I’ve seen the signs– blogging is dead. Well, no it’s not. But I’m certainly not the only one I know who’s taken a hiatus. I know the arguments– Friendfeed and/or Twitter have killed blogs. However, in my case that’s really not it. I remain semi-active on Twitter, but I’ve rarely spent any time at all on Friendfeed.

I have a lot going on right now. The transition from Library School student to full-fledged MLS’d librarian happened in mid-April, when I gave my final capstone presentation. I thought, “Ah-ha! Now I will blog again.”

But I did not. I spent evenings with my daughter. We went for bike rides, we read aloud together, we went to the park, and we spent many, many hours on the swing in the front yard.

And I don’t regret a minute of it.

However, by late May I began to feel antsy again and I started putting together presentations, trainings, reading a few blogs here and there, etc. But I just haven’t had the extra time to blog. As you can see from my last “post”, I had intended on live-blogging the Rocky Mountain Innovative Users Group summer workshop—but I ended up needing to come back up to Boulder after our patron network crashed for most of the day.

Which leads me to why I’m really not blogging. It turns out that moving from a position where you have little power (and therefore little responsibility) to one of great responsibility is a huge shift in many different ways.

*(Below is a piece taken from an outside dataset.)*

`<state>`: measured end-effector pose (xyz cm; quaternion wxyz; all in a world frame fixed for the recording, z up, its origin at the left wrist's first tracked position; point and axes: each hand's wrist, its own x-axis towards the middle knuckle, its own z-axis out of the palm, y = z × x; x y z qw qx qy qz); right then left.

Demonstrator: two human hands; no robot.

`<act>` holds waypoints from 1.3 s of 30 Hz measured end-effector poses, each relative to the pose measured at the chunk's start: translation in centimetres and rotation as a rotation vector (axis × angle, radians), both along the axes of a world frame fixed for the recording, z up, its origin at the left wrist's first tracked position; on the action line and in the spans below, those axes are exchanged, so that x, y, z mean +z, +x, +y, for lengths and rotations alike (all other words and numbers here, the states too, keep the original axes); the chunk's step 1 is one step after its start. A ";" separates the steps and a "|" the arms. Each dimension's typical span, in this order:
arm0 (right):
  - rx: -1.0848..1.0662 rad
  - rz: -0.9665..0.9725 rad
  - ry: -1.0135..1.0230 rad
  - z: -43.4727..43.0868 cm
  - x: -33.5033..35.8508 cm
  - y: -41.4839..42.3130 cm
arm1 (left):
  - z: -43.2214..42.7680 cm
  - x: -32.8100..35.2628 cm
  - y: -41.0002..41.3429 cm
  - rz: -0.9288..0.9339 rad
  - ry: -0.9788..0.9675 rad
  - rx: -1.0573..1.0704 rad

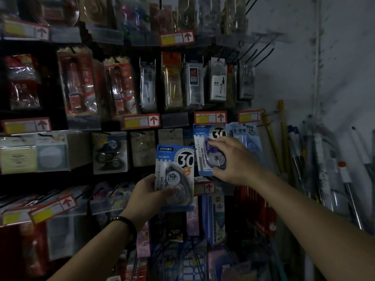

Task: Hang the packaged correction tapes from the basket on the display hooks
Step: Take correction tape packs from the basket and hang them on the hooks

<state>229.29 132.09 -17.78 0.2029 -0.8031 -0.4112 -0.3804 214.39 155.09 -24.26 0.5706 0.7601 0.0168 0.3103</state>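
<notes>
While in curled left fingers [167, 192], one tape pack [175, 159]; second pack [203, 153] in curled right fingers [222, 143].

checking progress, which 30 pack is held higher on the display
The upper pack, gripped by the right hand just under the price tag beside the 12 pack; the left hand holds the No.9803 pack lower.

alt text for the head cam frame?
The right hand holds a blue correction tape pack up at a dim stationery display rack, just below a red price tag; the left hand grips a second pack lower and beside it.
</notes>
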 end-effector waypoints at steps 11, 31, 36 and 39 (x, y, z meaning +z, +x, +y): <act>0.005 0.014 0.008 0.5 0.5 0.3 | 0.0 0.5 -0.2 -0.014 0.001 -0.003; 0.009 0.044 -0.024 0.9 0.4 -0.5 | 1.3 -0.5 -0.7 0.013 -0.011 -0.011; 0.028 0.027 -0.117 1.2 -3.7 -2.0 | 1.4 -1.2 -1.0 -0.064 -0.131 -0.042; 0.059 0.036 -0.036 1.3 -6.5 -3.2 | 0.9 -2.0 -1.4 -0.073 -0.429 -0.237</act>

Before, I could spend the evening on a whim staying up late coding a cool website or mashup just because I thought it would be fun. I could head off to pretty much any meeting, conference, or committee that I could drive to and afford. I could spend my time exploring and playing with ideas and writing rants about what needs to change.

But now I actually have to *do it*.

There’s no one to blame anymore if things don’t turn out well. There’s no “administration” that won’t let me implement something cool for our department. There’s no lack of ability to control the purse-strings or to delegate the tasks. Now I have to figure out how to be the one to get buy-in. I have to figure out how to take ideas from conception to reality not just in my own little office sphere—but across an entire organization.

I have to manage people. Granted—I managed work-study students at the University Libraries, and I managed all kinds of folks in the past in restaurants, sales jobs, etc. But it’s very different managing people who are mostly older than you, who are highly skilled, and who just plain have a whole lot more experience than you. Let me say this—I am ever more grateful *every day* that I had a management class in library school and that the Colorado Association of Libraries Leadership Institute has been so fantastic. It has really taught me a lot and helped me through some pretty intense challenges.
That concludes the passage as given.